> Work instruction:
Copy out the listing that follows, exact in every word, and skip the images.

*** Begin section ***

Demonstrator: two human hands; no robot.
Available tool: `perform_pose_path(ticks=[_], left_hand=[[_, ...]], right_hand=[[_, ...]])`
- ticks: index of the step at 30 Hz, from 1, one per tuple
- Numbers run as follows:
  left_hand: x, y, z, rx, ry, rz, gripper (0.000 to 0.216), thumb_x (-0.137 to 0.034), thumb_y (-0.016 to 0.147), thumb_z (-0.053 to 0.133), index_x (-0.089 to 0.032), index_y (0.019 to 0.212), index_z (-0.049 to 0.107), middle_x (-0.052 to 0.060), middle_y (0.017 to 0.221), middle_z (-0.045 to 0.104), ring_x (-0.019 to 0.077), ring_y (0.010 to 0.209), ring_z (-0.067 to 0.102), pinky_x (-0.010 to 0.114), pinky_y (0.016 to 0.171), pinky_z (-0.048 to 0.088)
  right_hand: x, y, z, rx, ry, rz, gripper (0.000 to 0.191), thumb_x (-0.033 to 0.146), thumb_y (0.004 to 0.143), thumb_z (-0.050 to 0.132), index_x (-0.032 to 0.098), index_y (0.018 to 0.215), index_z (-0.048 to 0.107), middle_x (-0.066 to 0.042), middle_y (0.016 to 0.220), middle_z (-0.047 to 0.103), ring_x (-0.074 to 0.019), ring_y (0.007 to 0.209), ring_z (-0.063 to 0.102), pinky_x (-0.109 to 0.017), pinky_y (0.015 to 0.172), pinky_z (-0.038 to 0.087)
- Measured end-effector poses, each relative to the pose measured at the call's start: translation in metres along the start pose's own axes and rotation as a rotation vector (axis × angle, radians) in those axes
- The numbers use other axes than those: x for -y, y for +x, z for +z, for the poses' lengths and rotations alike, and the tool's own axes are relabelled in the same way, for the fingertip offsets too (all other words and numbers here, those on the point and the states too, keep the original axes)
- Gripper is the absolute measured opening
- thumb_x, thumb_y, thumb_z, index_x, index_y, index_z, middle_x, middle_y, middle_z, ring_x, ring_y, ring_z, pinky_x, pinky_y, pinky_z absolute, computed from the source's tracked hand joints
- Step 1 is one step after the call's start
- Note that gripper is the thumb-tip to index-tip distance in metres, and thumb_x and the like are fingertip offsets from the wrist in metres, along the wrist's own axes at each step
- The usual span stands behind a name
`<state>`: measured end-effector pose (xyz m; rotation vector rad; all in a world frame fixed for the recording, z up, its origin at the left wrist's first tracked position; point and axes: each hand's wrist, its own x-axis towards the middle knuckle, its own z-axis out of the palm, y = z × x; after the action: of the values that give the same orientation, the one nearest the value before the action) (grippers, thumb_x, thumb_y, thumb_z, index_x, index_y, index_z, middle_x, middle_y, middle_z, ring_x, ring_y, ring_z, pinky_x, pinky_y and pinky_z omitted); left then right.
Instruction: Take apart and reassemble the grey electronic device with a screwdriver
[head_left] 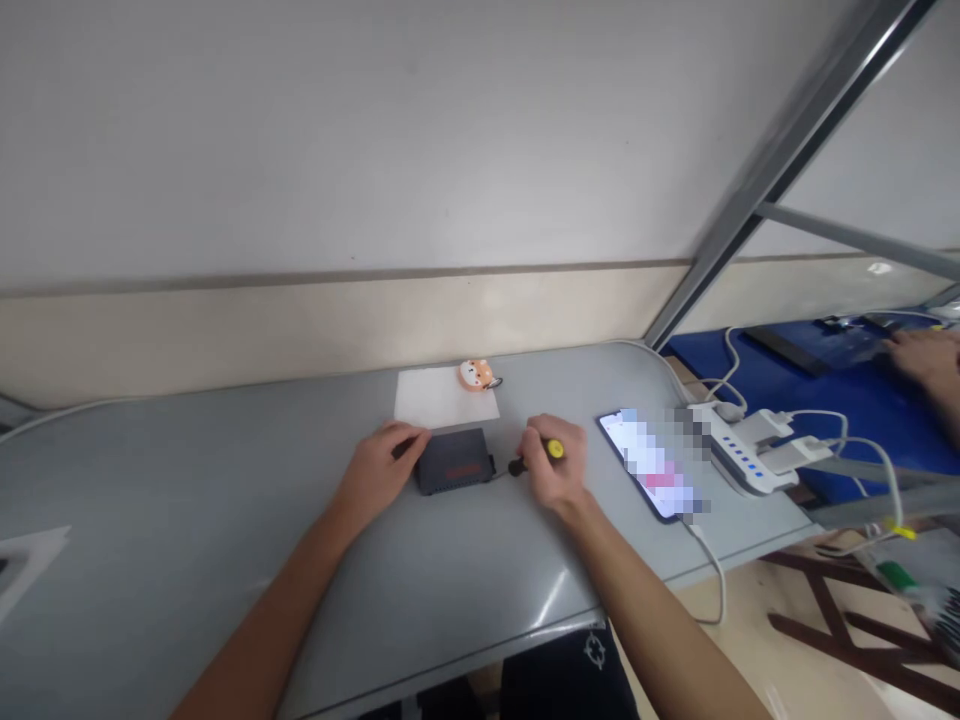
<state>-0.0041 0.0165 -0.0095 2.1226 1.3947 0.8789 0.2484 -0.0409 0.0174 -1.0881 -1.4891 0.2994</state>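
Note:
A flat dark box-shaped device (452,460) with a faint reddish mark on top lies on the grey table. Fingers of my left hand (384,462) grip its left edge, the thumb near the top corner. My right hand (553,458) is closed around a screwdriver (555,449) with a black and yellow handle. Its thin shaft points left and its tip meets the device's right side, by a small dark protruding part. Whether the tip is inserted there, I cannot tell.
Behind the device lies a white sheet (435,400) with an orange fox-faced trinket (476,375). To the right are a lit phone (649,465) on a cable and a power strip (739,455) with chargers. Another person's hand (926,360) is over a blue table (810,390).

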Motion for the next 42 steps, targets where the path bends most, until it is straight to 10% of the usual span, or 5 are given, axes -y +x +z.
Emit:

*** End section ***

> Written answer:
Demonstrator: two human hands; no robot.
Available tool: `perform_pose_path(ticks=[_], left_hand=[[_, ...]], right_hand=[[_, ...]])`
- ticks: index of the step at 30 Hz, from 1, one per tuple
- Numbers run as follows:
  left_hand: x, y, z, rx, ry, rz, gripper (0.000 to 0.216), thumb_x (-0.137 to 0.034), thumb_y (-0.016 to 0.147), thumb_z (-0.053 to 0.133), index_x (-0.089 to 0.032), index_y (0.019 to 0.212), index_z (-0.049 to 0.107), middle_x (-0.052 to 0.060), middle_y (0.017 to 0.221), middle_z (-0.045 to 0.104), ring_x (-0.019 to 0.077), ring_y (0.010 to 0.209), ring_z (-0.067 to 0.102), pinky_x (-0.010 to 0.114), pinky_y (0.016 to 0.171), pinky_z (-0.048 to 0.088)
  right_hand: x, y, z, rx, ry, rz, gripper (0.000 to 0.191), thumb_x (-0.033 to 0.146), thumb_y (0.004 to 0.143), thumb_z (-0.050 to 0.132), index_x (-0.032 to 0.098), index_y (0.018 to 0.215), index_z (-0.048 to 0.107), middle_x (-0.066 to 0.042), middle_y (0.016 to 0.220), middle_z (-0.047 to 0.103), ring_x (-0.074 to 0.019), ring_y (0.007 to 0.209), ring_z (-0.063 to 0.102), pinky_x (-0.109 to 0.017), pinky_y (0.015 to 0.172), pinky_z (-0.038 to 0.087)
- Measured end-effector poses, each relative to the pose measured at the call's start: translation in metres along the start pose's own axes and rotation as a rotation vector (axis × angle, radians) in those axes
- The numbers use other axes than those: x for -y, y for +x, z for +z, for the poses' lengths and rotations alike, and the tool's own axes are relabelled in the same way, for the fingertip offsets too (all other words and numbers here, those on the point and the states too, keep the original axes)
- Gripper is the absolute measured opening
- thumb_x, thumb_y, thumb_z, index_x, index_y, index_z, middle_x, middle_y, middle_z, ring_x, ring_y, ring_z, pinky_x, pinky_y, pinky_z absolute, computed from the source's tracked hand joints
- Step 1 is one step after the call's start
- Note that gripper is the thumb-tip to index-tip distance in metres, and thumb_x and the like are fingertip offsets from the wrist in metres, along the wrist's own axes at each step
- The usual span stands behind a name
`<state>`: measured end-effector pose (xyz m; rotation vector rad; all in a world frame fixed for the recording, z up, its origin at the left wrist's first tracked position; point and axes: each hand's wrist, its own x-axis towards the middle knuckle, its own z-axis out of the palm, y = z × x; after the action: of the values that give the same orientation, the one nearest the value before the action) (grippers, thumb_x, thumb_y, thumb_z, index_x, index_y, index_z, middle_x, middle_y, middle_z, ring_x, ring_y, ring_z, pinky_x, pinky_y and pinky_z omitted); left then right.
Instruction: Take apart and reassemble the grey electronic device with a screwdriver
[head_left] 
<state>-0.0041 0.0165 -0.0095 2.1226 1.3947 0.8789 0.2484 -0.0409 0.0174 -1.0881 -1.4891 0.2994</state>
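Note:
A flat dark box-shaped device (452,460) with a faint reddish mark on top lies on the grey table. Fingers of my left hand (384,462) grip its left edge, the thumb near the top corner. My right hand (553,458) is closed around a screwdriver (555,449) with a black and yellow handle. Its thin shaft points left and its tip meets the device's right side, by a small dark protruding part. Whether the tip is inserted there, I cannot tell.
Behind the device lies a white sheet (435,400) with an orange fox-faced trinket (476,375). To the right are a lit phone (649,465) on a cable and a power strip (739,455) with chargers. Another person's hand (926,360) is over a blue table (810,390).
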
Motion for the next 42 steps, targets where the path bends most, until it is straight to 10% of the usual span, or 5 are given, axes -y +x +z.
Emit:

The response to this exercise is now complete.